▶ _Try it_
Without skipping or changing anything, print all the entries.

Saved data entries:
%%

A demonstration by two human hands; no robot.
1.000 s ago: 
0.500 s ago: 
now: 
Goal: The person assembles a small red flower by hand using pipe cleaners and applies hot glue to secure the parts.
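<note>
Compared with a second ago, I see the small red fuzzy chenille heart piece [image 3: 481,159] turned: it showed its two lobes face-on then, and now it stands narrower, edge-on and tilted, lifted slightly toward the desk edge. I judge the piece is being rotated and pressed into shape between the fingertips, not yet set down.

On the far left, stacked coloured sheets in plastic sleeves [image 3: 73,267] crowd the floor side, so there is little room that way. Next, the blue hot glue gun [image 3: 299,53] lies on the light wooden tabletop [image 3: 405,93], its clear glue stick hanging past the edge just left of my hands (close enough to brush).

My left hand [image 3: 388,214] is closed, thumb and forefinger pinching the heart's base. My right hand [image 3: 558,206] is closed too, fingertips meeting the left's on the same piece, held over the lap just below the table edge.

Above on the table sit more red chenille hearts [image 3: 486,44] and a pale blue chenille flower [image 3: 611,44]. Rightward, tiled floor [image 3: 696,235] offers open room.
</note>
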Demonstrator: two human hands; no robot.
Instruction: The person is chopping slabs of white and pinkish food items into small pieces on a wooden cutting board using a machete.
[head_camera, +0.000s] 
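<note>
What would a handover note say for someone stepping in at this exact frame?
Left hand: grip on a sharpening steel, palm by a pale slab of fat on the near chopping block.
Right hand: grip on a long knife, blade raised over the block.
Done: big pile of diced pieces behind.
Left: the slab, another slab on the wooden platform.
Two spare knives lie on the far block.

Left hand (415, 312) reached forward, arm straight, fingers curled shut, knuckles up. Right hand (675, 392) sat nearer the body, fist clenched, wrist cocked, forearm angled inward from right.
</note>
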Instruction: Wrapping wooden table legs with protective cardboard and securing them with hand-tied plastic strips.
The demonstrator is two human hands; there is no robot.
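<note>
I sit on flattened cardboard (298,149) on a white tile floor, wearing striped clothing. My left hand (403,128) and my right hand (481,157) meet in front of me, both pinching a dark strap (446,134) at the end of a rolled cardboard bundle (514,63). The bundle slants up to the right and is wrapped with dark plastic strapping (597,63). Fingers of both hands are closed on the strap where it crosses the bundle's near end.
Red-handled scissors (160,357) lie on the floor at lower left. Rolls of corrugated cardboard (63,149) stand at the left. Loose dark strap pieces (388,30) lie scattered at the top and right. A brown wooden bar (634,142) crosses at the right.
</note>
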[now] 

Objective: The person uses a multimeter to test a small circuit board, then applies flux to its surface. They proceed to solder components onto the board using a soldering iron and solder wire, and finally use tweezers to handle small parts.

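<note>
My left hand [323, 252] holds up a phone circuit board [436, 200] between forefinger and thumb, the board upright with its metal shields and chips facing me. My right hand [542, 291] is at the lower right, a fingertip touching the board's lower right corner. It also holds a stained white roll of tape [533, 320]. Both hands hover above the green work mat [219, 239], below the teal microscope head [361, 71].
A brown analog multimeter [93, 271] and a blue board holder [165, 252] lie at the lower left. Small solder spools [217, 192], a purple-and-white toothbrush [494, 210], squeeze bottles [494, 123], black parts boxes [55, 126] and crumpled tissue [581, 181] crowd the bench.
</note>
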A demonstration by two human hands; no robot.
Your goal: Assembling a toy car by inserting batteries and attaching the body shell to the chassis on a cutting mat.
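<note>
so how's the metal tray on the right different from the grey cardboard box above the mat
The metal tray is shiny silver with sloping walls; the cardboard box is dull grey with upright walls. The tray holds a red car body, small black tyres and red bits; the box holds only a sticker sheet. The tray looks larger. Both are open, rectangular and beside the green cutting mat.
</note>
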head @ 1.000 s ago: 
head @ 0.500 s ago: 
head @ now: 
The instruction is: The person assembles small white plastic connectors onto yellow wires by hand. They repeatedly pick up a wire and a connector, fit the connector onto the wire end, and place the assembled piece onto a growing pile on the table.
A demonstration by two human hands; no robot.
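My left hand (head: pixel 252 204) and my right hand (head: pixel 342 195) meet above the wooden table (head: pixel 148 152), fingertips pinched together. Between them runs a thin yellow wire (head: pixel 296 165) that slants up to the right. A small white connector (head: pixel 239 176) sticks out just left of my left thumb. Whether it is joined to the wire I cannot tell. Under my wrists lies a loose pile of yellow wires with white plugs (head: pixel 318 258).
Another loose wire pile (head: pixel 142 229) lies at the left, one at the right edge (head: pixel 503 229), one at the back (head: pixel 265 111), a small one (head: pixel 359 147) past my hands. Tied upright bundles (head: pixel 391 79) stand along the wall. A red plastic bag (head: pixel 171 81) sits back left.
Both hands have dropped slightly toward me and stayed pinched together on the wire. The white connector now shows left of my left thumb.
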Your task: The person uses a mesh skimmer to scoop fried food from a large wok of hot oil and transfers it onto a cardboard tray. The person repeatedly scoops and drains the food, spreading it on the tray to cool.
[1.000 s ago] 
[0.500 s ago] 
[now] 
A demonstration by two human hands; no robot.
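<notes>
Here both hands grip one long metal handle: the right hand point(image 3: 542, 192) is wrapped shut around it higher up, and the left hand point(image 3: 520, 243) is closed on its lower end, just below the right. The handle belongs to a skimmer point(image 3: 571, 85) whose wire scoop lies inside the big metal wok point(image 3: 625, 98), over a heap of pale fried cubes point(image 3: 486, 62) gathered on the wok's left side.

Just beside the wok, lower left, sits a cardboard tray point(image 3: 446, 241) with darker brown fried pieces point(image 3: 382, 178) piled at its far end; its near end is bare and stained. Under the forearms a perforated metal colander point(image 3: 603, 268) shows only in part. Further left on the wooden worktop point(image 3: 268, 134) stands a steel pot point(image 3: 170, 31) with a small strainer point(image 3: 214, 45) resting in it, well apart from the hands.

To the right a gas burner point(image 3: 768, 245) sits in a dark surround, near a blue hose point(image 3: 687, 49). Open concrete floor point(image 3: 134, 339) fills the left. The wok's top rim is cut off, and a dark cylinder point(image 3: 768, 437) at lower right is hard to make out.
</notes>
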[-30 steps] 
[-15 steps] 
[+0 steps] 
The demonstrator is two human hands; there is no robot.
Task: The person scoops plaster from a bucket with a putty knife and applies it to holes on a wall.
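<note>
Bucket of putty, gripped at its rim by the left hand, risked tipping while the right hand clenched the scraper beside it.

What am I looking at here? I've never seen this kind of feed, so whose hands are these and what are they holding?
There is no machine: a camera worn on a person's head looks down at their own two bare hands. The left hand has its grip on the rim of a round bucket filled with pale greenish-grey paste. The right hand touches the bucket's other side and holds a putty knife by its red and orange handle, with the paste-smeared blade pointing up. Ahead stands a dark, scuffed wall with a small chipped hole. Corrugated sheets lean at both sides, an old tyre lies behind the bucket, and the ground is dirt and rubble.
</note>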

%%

▶ _Response to this exercise_
A demonstration by two human hands; no robot.
1.000 s ago: 
0.500 s ago: 
now: 
Goal: The person assembles a small red flower by hand using pipe cleaners and applies hot glue to secure the parts.
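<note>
Compared with a second ago, I see the small red fuzzy chenille heart piece [image 3: 481,159] turned: it showed its two lobes face-on then, and now it stands narrower, edge-on and tilted, lifted slightly toward the desk edge. I judge the piece is being rotated and pressed into shape between the fingertips, not yet set down.

On the far left, stacked coloured sheets in plastic sleeves [image 3: 73,267] crowd the floor side, so there is little room that way. Next, the blue hot glue gun [image 3: 299,53] lies on the light wooden tabletop [image 3: 405,93], its clear glue stick hanging past the edge just left of my hands (close enough to brush).

My left hand [image 3: 388,214] is closed, thumb and forefinger pinching the heart's base. My right hand [image 3: 558,206] is closed too, fingertips meeting the left's on the same piece, held over the lap just below the table edge.

Above on the table sit more red chenille hearts [image 3: 486,44] and a pale blue chenille flower [image 3: 611,44]. Rightward, tiled floor [image 3: 696,235] offers open room.
</note>
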Demonstrator: two human hands; no robot.
Instruction: The person is chopping slabs of white and pinkish food items into small pieces on a wooden cutting board using a machete.
[head_camera, +0.000s] 
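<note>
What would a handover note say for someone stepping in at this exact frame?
Left hand: grip on a sharpening steel, palm by a pale slab of fat on the near chopping block.
Right hand: grip on a long knife, blade raised over the block.
Done: big pile of diced pieces behind.
Left: the slab, another slab on the wooden platform.
Two spare knives lie on the far block.

Left hand (415, 312) reached forward, arm straight, fingers curled shut, knuckles up. Right hand (675, 392) sat nearer the body, fist clenched, wrist cocked, forearm angled inward from right.
</note>
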Instruction: Wrapping wooden table legs with protective cardboard and securing them with hand-tied plastic strips.
The demonstrator is two human hands; there is no robot.
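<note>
I sit on flattened cardboard (298,149) on a white tile floor, wearing striped clothing. My left hand (403,128) and my right hand (481,157) meet in front of me, both pinching a dark strap (446,134) at the end of a rolled cardboard bundle (514,63). The bundle slants up to the right and is wrapped with dark plastic strapping (597,63). Fingers of both hands are closed on the strap where it crosses the bundle's near end.
Red-handled scissors (160,357) lie on the floor at lower left. Rolls of corrugated cardboard (63,149) stand at the left. Loose dark strap pieces (388,30) lie scattered at the top and right. A brown wooden bar (634,142) crosses at the right.
</note>
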[now] 

Objective: The person uses a multimeter to test a small circuit board, then applies flux to its surface. They proceed to solder components onto the board using a soldering iron and solder wire, and finally use tweezers to handle small parts.

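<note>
My left hand [323, 252] holds up a phone circuit board [436, 200] between forefinger and thumb, the board upright with its metal shields and chips facing me. My right hand [542, 291] is at the lower right, a fingertip touching the board's lower right corner. It also holds a stained white roll of tape [533, 320]. Both hands hover above the green work mat [219, 239], below the teal microscope head [361, 71].
A brown analog multimeter [93, 271] and a blue board holder [165, 252] lie at the lower left. Small solder spools [217, 192], a purple-and-white toothbrush [494, 210], squeeze bottles [494, 123], black parts boxes [55, 126] and crumpled tissue [581, 181] crowd the bench.
</note>
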A demonstration by two human hands; no robot.
Your goal: Assembling a toy car by inserting batteries and attaching the body shell to the chassis on a cutting mat.
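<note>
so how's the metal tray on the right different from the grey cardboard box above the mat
The metal tray is shiny silver with sloping walls; the cardboard box is dull grey with upright walls. The tray holds a red car body, small black tyres and red bits; the box holds only a sticker sheet. The tray looks larger. Both are open, rectangular and beside the green cutting mat.
</note>
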head @ 1.000 s ago: 
head @ 0.500 s ago: 
head @ now: 
The instruction is: The person assembles small white plastic connectors onto yellow wires by hand. They repeatedly pick up a wire and a connector, fit the connector onto the wire end, and place the assembled piece onto a growing pile on the table.
A demonstration by two human hands; no robot.
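My left hand (head: pixel 252 204) and my right hand (head: pixel 342 195) meet above the wooden table (head: pixel 148 152), fingertips pinched together. Between them runs a thin yellow wire (head: pixel 296 165) that slants up to the right. A small white connector (head: pixel 239 176) sticks out just left of my left thumb. Whether it is joined to the wire I cannot tell. Under my wrists lies a loose pile of yellow wires with white plugs (head: pixel 318 258).
Another loose wire pile (head: pixel 142 229) lies at the left, one at the right edge (head: pixel 503 229), one at the back (head: pixel 265 111), a small one (head: pixel 359 147) past my hands. Tied upright bundles (head: pixel 391 79) stand along the wall. A red plastic bag (head: pixel 171 81) sits back left.
Both hands have dropped slightly toward me and stayed pinched together on the wire. The white connector now shows left of my left thumb.
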Your task: The person uses a mesh skimmer to scoop fried food from a large wok of hot oil and transfers it onto a cardboard tray. The person repeatedly scoops and drains the food, spreading it on the tray to cool.
[1.000 s ago] 
[0.500 s ago] 
[now] 
A demonstration by two human hands; no robot.
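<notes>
Here both hands grip one long metal handle: the right hand point(image 3: 542, 192) is wrapped shut around it higher up, and the left hand point(image 3: 520, 243) is closed on its lower end, just below the right. The handle belongs to a skimmer point(image 3: 571, 85) whose wire scoop lies inside the big metal wok point(image 3: 625, 98), over a heap of pale fried cubes point(image 3: 486, 62) gathered on the wok's left side.

Just beside the wok, lower left, sits a cardboard tray point(image 3: 446, 241) with darker brown fried pieces point(image 3: 382, 178) piled at its far end; its near end is bare and stained. Under the forearms a perforated metal colander point(image 3: 603, 268) shows only in part. Further left on the wooden worktop point(image 3: 268, 134) stands a steel pot point(image 3: 170, 31) with a small strainer point(image 3: 214, 45) resting in it, well apart from the hands.

To the right a gas burner point(image 3: 768, 245) sits in a dark surround, near a blue hose point(image 3: 687, 49). Open concrete floor point(image 3: 134, 339) fills the left. The wok's top rim is cut off, and a dark cylinder point(image 3: 768, 437) at lower right is hard to make out.
</notes>
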[-30 steps] 
[-15 steps] 
[+0 steps] 
The demonstrator is two human hands; there is no robot.
Task: The person scoops plaster from a bucket with a putty knife and applies it to holes on a wall.
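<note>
Bucket of putty, gripped at its rim by the left hand, risked tipping while the right hand clenched the scraper beside it.

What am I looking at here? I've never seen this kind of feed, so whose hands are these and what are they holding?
There is no machine: a camera worn on a person's head looks down at their own two bare hands. The left hand has its grip on the rim of a round bucket filled with pale greenish-grey paste. The right hand touches the bucket's other side and holds a putty knife by its red and orange handle, with the paste-smeared blade pointing up. Ahead stands a dark, scuffed wall with a small chipped hole. Corrugated sheets lean at both sides, an old tyre lies behind the bucket, and the ground is dirt and rubble.
</note>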

The exercise has been carried out in full.